> What is required:
Please return, exactly and only, the lines beginning at the top of the entries below and ending with the line containing "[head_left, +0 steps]"; keep out the pictures.

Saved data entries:
------------------------------------------------

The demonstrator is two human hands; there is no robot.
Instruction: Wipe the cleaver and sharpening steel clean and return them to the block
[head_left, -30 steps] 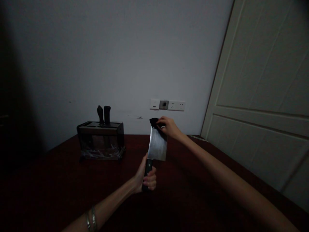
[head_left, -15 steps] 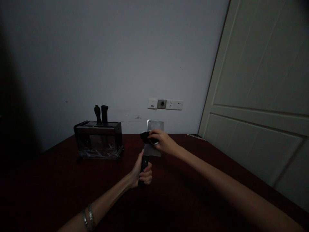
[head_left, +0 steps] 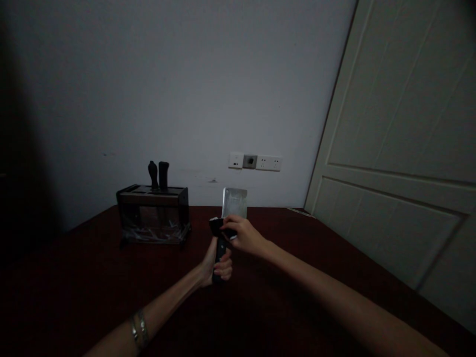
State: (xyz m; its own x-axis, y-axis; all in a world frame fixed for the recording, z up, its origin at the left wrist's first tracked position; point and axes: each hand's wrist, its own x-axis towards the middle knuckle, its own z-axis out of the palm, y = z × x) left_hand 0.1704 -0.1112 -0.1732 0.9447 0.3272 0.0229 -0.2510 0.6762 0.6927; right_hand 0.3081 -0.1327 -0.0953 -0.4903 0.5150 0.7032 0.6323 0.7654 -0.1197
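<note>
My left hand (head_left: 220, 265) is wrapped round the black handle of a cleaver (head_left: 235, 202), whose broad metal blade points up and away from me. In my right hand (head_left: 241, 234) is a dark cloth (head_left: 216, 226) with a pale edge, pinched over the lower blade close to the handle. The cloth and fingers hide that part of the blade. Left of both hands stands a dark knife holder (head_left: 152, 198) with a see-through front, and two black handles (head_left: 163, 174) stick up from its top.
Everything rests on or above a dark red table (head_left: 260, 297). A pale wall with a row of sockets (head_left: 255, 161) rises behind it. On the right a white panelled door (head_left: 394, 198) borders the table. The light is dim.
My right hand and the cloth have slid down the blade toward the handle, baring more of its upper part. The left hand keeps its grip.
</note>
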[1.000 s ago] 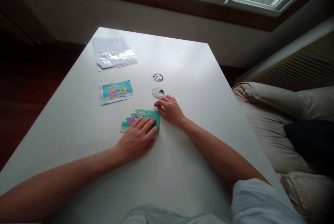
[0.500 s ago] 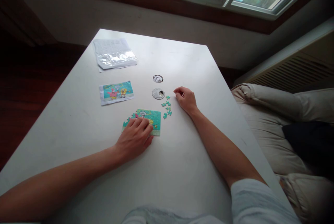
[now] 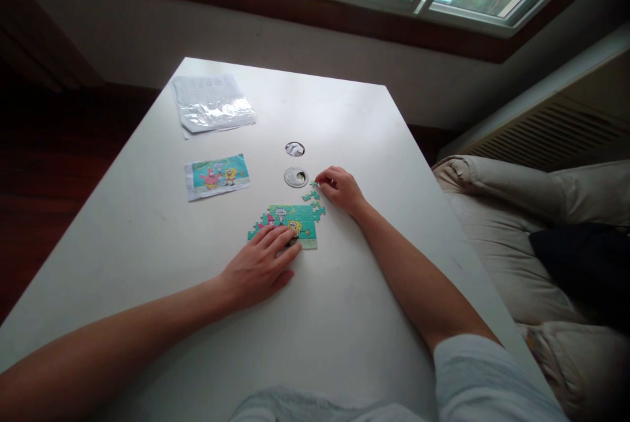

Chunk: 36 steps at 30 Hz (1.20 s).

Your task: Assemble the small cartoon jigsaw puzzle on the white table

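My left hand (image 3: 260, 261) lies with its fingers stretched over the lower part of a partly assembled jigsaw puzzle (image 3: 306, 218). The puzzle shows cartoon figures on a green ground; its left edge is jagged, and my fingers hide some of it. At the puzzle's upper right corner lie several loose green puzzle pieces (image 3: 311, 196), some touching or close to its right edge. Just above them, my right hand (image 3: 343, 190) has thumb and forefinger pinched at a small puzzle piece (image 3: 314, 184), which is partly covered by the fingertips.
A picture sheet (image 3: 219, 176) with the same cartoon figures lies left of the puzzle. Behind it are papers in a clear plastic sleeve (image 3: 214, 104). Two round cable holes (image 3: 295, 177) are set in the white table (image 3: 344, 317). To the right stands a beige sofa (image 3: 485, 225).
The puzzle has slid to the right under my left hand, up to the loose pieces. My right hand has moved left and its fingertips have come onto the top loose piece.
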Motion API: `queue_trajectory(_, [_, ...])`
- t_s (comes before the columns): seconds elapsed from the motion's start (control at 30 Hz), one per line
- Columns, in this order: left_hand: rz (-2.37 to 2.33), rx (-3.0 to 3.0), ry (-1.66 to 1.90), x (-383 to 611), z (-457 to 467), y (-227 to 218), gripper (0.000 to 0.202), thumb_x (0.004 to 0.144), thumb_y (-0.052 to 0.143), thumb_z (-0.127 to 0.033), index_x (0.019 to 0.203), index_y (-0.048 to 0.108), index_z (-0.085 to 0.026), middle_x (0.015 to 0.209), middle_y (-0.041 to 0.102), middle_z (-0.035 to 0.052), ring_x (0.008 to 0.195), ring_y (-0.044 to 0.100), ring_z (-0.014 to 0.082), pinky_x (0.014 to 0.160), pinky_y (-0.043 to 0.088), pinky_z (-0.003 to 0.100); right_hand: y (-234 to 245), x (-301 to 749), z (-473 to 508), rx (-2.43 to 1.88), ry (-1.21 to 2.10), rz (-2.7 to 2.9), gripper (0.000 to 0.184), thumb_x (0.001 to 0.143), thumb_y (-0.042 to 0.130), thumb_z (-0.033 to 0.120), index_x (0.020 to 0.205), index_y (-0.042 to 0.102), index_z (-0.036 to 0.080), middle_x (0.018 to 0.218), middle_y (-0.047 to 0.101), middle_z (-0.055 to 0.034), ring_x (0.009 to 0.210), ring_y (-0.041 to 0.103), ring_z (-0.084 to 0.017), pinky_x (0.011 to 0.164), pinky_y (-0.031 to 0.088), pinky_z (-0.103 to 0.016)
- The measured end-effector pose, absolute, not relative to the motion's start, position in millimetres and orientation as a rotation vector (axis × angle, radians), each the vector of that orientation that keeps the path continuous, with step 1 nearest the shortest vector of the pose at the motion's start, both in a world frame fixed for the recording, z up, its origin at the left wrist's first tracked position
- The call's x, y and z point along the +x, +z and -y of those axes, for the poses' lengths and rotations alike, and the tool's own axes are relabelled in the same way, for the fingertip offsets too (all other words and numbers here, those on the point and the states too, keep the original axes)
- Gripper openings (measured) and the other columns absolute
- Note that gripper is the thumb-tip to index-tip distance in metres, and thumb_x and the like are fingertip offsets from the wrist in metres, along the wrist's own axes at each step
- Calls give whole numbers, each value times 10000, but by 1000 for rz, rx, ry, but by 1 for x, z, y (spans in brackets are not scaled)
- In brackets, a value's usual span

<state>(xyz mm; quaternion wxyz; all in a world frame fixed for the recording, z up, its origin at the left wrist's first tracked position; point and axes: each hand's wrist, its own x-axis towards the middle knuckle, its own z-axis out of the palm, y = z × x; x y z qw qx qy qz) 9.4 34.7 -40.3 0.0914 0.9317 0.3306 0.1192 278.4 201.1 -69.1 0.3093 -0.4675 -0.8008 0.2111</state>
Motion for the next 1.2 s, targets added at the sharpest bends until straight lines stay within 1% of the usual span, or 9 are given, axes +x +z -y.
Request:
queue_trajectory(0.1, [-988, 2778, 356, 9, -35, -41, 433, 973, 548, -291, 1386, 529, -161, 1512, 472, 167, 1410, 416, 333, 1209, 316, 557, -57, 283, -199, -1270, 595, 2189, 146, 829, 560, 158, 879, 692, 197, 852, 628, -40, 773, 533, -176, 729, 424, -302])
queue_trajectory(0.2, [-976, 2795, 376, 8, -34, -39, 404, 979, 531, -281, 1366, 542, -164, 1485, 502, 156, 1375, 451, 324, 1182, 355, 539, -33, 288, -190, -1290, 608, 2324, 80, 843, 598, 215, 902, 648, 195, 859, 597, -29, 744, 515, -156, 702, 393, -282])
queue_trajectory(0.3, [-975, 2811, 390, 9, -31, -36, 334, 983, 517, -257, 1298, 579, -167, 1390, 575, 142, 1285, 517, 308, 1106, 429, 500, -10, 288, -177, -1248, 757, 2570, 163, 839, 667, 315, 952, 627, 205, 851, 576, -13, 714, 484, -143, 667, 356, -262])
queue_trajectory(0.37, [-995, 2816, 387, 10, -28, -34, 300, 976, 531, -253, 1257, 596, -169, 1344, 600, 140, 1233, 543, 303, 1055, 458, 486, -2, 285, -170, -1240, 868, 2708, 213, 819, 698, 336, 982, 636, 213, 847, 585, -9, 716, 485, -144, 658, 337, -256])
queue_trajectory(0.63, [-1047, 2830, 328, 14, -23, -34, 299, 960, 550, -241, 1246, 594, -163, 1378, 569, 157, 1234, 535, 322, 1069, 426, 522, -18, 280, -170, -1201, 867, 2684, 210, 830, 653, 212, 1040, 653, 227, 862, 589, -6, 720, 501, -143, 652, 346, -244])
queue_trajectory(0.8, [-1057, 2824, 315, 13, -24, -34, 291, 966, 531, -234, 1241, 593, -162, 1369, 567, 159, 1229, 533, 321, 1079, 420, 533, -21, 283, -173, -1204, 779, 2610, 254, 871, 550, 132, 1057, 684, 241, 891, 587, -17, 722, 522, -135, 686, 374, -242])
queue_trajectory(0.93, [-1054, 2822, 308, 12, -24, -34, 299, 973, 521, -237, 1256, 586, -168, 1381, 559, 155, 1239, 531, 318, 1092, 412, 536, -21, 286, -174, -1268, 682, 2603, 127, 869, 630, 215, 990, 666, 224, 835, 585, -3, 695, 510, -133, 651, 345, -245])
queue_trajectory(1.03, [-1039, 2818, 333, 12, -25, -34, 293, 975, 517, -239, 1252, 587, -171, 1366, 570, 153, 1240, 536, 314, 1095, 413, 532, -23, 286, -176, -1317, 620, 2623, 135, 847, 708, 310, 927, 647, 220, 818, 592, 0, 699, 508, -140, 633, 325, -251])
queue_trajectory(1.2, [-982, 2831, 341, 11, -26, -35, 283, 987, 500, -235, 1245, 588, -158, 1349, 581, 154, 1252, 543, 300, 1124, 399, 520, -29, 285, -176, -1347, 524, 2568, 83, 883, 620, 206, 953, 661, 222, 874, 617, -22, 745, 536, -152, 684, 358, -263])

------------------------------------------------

> Answer for this exercise:
The demonstrator is two human hands; there is no robot.
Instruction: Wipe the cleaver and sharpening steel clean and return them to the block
[head_left, -30 steps] 
[head_left, -15 steps] 
[head_left, +0 steps] 

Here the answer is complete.